According to the researches mentioned above, compared with traditional feature engineering, automated feature engineering can often construct features without limiting the depth, so that it is able to take advantage of feature-based behavioral datasets in fraud detection, which are dominated by features of Boolean types, indicating whether some behavior is done. For example, in financial fraud loan datasets, it relates to whether customers carry out credit rating every year or repay the loan on schedule. The forecasting model is also optimized while saving costs and improving the accuracy simultaneously .
In recent years, numerical data has become increasingly popular by virtue of its characteristics of being readily available and easy handling. The financial industry mainly deals with numerical data, and there are many statistics directly related to property like asset, cost, amount of sanction loan, different kinds of ratio, and so on, which totally fit the characteristics of datasets mentioned in this essay. Existing automatic feature engineering methods have problems such as large feature scale, complex model, long training time, and lack of regular measures when processing datasets consist mainly of numerical statistics. Compared with a wide variety of trained models, these numerical datasets with their own characteristics obviously require us to spend more time. A correct understanding of the dataset is essential for subsequent model training and related processing operations. The reason is that the numerically dominated dataset lacks strong explanatory behavioral information, and it has more abstract information and a high degree of quantification. Compared with the behavioral dataset, numerical datasets are more difficult to predict. Meanwhile, numerical datasets in financial sector also bring about difficulty in processing missing values and exception values and finding deep connection between relevant features, which has something to do with the final result. It is also an important research topic for future loan fraud detection products with high potential engineering value.
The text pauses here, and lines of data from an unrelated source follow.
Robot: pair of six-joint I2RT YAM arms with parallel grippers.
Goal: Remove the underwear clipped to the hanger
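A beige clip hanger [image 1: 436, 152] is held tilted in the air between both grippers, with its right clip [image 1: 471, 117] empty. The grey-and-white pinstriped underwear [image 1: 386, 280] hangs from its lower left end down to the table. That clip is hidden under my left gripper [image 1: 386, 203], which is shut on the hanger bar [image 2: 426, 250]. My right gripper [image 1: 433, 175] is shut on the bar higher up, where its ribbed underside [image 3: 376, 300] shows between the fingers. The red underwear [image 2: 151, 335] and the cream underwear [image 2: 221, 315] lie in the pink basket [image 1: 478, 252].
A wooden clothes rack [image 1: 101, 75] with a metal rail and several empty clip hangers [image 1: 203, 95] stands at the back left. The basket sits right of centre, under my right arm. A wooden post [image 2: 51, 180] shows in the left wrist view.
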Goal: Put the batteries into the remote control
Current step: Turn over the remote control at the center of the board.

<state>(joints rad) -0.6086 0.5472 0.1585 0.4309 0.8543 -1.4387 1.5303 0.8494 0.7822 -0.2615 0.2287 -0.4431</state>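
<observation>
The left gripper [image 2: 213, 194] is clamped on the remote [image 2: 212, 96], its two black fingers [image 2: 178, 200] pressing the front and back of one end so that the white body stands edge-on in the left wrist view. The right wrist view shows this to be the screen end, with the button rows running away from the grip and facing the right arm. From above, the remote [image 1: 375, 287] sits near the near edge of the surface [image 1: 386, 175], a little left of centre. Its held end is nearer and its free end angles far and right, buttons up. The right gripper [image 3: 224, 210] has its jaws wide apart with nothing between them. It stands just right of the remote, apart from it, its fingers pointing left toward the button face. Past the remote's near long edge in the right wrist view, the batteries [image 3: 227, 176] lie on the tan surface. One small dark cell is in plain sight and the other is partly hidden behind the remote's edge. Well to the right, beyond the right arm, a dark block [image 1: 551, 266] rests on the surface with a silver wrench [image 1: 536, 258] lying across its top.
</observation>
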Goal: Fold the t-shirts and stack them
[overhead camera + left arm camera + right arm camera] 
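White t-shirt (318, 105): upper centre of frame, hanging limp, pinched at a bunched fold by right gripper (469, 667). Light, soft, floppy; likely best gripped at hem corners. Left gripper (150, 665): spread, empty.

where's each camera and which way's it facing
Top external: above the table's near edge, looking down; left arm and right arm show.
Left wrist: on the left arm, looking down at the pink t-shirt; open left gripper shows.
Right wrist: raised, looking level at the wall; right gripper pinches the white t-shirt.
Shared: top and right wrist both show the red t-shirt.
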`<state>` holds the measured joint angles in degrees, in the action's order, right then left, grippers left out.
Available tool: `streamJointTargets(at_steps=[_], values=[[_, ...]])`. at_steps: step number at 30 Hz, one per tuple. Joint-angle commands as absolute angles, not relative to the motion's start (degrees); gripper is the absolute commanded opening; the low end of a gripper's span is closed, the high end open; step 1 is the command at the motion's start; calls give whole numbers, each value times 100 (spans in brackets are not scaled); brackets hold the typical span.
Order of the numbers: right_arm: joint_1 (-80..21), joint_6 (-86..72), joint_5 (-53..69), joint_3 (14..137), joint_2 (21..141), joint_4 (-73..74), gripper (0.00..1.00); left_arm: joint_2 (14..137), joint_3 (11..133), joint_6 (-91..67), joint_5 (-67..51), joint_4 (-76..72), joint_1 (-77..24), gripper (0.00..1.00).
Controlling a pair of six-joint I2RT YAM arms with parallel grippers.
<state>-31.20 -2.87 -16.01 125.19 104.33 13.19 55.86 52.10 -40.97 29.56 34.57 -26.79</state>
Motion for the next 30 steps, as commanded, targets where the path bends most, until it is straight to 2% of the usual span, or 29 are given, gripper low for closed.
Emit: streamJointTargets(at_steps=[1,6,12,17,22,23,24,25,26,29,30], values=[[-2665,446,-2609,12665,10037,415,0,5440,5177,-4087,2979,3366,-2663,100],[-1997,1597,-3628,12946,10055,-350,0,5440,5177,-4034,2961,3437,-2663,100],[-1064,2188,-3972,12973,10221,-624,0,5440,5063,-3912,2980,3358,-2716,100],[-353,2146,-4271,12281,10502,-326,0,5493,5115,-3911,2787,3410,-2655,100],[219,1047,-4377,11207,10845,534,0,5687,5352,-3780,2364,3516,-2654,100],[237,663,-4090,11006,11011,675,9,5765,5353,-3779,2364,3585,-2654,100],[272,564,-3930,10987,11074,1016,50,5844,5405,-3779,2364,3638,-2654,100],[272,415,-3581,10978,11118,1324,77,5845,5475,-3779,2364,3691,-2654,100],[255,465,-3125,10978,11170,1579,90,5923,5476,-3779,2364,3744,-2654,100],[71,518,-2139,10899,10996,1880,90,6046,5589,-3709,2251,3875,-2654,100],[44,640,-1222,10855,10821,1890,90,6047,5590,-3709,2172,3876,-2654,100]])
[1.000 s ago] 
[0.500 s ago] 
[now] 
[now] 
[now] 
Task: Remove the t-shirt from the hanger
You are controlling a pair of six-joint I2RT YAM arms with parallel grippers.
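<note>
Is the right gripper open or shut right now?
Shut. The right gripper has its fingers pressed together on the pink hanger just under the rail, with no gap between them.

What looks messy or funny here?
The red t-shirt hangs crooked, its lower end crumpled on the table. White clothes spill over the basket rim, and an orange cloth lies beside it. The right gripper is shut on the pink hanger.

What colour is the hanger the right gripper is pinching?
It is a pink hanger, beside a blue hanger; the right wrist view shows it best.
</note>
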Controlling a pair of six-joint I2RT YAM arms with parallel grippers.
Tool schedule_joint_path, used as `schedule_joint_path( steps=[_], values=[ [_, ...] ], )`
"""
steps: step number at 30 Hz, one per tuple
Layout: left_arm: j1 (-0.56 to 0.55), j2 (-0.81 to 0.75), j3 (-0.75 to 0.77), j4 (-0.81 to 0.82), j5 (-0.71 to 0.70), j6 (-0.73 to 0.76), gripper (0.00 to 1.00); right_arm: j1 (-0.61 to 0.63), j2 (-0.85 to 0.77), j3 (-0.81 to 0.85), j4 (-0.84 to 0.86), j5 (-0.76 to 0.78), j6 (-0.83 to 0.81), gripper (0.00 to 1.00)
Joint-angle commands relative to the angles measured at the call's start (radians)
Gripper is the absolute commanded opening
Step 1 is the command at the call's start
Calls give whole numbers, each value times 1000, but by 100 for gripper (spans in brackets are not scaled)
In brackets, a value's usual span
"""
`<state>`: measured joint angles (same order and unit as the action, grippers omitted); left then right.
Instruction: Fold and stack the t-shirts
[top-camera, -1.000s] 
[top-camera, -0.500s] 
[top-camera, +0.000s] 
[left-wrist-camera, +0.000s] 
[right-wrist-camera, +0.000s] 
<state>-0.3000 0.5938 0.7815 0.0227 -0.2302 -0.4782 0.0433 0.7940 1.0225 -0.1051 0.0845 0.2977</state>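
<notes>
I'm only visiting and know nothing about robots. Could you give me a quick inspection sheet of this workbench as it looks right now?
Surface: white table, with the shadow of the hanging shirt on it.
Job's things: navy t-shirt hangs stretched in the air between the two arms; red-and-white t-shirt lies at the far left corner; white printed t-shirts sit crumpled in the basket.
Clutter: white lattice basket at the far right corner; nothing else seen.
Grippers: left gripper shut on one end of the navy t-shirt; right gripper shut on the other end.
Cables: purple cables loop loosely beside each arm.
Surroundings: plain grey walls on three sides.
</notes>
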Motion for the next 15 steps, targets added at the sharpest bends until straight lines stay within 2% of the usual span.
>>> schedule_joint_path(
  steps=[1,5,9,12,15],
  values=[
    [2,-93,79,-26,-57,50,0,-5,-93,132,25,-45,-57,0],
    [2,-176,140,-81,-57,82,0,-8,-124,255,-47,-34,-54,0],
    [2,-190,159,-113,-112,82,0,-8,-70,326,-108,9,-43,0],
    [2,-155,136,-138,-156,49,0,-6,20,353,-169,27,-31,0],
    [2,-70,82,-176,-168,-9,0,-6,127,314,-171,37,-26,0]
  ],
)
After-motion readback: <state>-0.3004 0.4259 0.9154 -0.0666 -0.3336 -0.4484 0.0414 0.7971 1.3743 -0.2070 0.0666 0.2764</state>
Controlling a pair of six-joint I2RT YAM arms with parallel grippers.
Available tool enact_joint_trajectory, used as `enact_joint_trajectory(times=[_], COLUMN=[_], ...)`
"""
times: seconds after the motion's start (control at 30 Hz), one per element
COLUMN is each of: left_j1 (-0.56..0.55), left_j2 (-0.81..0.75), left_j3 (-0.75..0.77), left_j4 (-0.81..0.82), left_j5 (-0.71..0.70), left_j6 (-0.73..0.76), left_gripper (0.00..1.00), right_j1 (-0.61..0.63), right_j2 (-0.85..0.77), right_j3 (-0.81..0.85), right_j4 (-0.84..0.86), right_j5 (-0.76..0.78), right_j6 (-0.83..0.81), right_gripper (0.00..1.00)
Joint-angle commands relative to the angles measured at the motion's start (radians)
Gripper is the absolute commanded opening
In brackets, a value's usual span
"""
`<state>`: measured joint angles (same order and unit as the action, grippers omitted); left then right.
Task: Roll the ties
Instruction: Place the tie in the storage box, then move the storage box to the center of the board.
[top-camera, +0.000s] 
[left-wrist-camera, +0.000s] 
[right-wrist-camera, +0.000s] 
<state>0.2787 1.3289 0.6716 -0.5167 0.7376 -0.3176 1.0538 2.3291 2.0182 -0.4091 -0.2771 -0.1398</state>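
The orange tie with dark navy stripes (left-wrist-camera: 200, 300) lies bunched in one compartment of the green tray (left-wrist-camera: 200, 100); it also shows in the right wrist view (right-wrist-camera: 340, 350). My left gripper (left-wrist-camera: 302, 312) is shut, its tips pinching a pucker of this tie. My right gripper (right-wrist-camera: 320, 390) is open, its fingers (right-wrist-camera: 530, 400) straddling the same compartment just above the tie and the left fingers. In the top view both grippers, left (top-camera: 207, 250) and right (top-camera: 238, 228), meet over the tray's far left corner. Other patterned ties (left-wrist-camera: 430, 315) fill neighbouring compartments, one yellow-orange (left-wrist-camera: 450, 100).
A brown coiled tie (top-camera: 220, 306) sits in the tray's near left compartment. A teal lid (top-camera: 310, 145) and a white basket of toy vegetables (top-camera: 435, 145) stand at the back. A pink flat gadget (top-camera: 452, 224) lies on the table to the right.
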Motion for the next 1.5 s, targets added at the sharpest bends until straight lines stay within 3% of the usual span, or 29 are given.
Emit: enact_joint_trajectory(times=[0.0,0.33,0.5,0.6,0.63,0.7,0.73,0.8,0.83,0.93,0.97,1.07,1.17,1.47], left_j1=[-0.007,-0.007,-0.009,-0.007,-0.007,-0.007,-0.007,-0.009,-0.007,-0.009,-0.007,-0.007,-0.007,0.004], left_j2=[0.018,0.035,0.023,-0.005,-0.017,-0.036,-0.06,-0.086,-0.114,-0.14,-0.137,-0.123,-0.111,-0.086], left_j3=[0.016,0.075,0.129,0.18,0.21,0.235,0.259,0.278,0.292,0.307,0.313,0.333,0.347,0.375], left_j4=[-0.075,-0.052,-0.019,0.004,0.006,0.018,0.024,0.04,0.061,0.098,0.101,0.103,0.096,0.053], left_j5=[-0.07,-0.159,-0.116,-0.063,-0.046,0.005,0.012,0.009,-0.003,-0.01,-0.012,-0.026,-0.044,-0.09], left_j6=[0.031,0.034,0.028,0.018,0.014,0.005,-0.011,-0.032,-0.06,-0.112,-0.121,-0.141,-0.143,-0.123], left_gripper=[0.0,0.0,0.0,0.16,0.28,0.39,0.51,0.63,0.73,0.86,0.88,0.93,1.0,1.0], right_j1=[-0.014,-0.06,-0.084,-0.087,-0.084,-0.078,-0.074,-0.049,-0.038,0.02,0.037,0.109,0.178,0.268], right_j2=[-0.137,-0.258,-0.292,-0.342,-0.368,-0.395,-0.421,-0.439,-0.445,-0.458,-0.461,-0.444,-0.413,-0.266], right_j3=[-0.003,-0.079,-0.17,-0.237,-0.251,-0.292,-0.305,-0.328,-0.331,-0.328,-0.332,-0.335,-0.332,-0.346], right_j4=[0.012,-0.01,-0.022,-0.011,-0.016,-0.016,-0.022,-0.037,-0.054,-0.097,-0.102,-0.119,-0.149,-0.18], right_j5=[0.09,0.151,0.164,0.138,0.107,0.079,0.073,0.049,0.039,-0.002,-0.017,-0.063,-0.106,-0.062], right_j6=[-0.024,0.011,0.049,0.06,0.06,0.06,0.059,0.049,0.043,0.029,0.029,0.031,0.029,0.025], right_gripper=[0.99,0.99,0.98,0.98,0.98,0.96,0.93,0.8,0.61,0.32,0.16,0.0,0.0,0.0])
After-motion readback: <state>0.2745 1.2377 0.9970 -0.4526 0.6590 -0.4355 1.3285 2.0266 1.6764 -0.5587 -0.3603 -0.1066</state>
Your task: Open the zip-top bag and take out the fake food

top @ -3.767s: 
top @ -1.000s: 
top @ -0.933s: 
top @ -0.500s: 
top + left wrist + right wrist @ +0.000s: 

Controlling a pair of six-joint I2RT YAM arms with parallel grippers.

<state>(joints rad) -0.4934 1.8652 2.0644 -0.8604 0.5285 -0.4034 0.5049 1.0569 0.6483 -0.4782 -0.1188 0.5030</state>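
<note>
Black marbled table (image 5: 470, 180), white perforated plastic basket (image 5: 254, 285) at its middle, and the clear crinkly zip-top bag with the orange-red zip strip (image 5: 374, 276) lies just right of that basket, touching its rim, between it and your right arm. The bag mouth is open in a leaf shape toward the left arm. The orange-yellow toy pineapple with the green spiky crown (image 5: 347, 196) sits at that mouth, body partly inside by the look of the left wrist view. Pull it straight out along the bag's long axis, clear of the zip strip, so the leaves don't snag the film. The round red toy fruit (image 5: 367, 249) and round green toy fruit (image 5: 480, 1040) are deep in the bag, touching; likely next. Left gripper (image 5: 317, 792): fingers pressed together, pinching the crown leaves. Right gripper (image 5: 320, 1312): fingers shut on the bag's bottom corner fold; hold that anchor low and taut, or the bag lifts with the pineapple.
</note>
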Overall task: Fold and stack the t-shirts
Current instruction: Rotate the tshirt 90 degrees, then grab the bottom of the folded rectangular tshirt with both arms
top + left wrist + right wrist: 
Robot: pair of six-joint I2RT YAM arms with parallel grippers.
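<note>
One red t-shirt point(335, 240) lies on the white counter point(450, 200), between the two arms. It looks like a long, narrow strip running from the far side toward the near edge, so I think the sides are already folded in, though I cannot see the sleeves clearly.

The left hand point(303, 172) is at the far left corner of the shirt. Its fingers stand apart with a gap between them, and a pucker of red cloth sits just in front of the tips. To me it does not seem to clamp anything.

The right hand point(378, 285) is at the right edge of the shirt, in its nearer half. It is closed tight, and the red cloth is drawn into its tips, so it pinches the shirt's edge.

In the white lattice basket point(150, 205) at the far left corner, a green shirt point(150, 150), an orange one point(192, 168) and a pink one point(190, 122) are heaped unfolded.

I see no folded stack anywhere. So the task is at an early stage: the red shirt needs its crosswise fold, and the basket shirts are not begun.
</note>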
A car loan dataset characterized mainly in numerical data is studied in this paper, and the existing automatic feature engineering methods are optimized by limiting the depth of feature generation to solve the above problems. The advantages can be summarized as follows:(1)Enhanced feature interpretability. The number of features is reduced by 92.5%, which is from originally 1,520 features to 114 features, so that the features can be faster processed. Hence, the model can be trained based on cognition, avoiding unexplainable abnormalities when the performance of the model decreases due to complex features.(2)Reduced total time cost. Although the existing automatic feature engineering works by shortening the time to process features, the substantial time cost increase in training stage still has large weight in the overall solution. The performance of the proposed method in this paper shortens the time of feature engineering and model training by 54.3% compared with traditional automatic feature engineering methods.
Experiment results demonstrate that the proposed automatic feature engineering method improves detection accuracy by 23% in car loan fraud detection. In addition, optimized performance can be seen in base model selection, automatic feature generation, optimization, and time cost control.
2. Materials and Methods
2.1. Deep Feature Synthesis
From rule-based to feature-based, the dimensionality of machine learning continues to increase in problem solving, while the reliance on rules and experience continues to decrease. For a given dataset, feature engineering is the last step before the data enters the model. Whether it is handled properly will affect the performance of the model to a large extent. Hence, there is no denying that feature engineering is a key part of the data processing flow based on machine learning. From an engineering perspective, Amazon’s chief scientist Li Mu believes that “the time spent on data for machine learning projects should account for more than 80% of the total time .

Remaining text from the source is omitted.